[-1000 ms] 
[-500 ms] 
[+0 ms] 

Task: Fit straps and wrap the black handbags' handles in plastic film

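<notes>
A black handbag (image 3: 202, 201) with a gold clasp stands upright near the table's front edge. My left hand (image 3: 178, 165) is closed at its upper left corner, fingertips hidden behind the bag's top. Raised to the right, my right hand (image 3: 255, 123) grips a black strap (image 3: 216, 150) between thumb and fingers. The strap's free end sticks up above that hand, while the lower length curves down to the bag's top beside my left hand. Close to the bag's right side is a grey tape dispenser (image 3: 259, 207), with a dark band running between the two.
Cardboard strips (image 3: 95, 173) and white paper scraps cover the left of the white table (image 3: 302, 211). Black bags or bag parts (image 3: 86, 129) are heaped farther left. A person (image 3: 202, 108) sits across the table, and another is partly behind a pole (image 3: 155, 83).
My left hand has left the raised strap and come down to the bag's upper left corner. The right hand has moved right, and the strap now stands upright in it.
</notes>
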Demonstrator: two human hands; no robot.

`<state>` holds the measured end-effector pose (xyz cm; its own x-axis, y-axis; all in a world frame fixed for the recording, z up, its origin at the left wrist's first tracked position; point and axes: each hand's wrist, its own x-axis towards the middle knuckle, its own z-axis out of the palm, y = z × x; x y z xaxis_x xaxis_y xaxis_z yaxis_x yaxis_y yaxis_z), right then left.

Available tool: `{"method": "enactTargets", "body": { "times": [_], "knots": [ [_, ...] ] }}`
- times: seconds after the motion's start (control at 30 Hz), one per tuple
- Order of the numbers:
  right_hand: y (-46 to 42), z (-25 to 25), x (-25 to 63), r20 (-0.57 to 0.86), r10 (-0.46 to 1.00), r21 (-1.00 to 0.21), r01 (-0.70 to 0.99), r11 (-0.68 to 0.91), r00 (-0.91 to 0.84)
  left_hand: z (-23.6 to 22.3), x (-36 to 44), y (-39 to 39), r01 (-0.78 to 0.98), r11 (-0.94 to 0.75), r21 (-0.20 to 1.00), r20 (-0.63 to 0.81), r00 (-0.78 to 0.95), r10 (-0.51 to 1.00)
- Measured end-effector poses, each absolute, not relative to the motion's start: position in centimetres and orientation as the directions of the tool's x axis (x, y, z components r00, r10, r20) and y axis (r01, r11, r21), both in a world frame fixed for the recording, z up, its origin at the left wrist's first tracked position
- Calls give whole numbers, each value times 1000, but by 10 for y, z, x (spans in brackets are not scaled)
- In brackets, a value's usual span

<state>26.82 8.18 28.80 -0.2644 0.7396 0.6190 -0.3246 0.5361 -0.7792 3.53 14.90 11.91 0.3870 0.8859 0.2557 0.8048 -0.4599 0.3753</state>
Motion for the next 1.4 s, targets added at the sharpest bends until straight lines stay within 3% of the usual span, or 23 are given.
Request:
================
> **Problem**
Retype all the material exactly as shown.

> **Finished exercise**
[-1000 ms] 
[-500 ms] 
[+0 ms] 

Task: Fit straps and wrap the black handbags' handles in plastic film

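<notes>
A black handbag (image 3: 202, 201) with a gold clasp stands upright near the table's front edge. My left hand (image 3: 178, 165) is closed at its upper left corner, fingertips hidden behind the bag's top. Raised to the right, my right hand (image 3: 255, 123) grips a black strap (image 3: 216, 150) between thumb and fingers. The strap's free end sticks up above that hand, while the lower length curves down to the bag's top beside my left hand. Close to the bag's right side is a grey tape dispenser (image 3: 259, 207), with a dark band running between the two.
Cardboard strips (image 3: 95, 173) and white paper scraps cover the left of the white table (image 3: 302, 211). Black bags or bag parts (image 3: 86, 129) are heaped farther left. A person (image 3: 202, 108) sits across the table, and another is partly behind a pole (image 3: 155, 83).
My left hand has left the raised strap and come down to the bag's upper left corner. The right hand has moved right, and the strap now stands upright in it.
</notes>
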Demonstrator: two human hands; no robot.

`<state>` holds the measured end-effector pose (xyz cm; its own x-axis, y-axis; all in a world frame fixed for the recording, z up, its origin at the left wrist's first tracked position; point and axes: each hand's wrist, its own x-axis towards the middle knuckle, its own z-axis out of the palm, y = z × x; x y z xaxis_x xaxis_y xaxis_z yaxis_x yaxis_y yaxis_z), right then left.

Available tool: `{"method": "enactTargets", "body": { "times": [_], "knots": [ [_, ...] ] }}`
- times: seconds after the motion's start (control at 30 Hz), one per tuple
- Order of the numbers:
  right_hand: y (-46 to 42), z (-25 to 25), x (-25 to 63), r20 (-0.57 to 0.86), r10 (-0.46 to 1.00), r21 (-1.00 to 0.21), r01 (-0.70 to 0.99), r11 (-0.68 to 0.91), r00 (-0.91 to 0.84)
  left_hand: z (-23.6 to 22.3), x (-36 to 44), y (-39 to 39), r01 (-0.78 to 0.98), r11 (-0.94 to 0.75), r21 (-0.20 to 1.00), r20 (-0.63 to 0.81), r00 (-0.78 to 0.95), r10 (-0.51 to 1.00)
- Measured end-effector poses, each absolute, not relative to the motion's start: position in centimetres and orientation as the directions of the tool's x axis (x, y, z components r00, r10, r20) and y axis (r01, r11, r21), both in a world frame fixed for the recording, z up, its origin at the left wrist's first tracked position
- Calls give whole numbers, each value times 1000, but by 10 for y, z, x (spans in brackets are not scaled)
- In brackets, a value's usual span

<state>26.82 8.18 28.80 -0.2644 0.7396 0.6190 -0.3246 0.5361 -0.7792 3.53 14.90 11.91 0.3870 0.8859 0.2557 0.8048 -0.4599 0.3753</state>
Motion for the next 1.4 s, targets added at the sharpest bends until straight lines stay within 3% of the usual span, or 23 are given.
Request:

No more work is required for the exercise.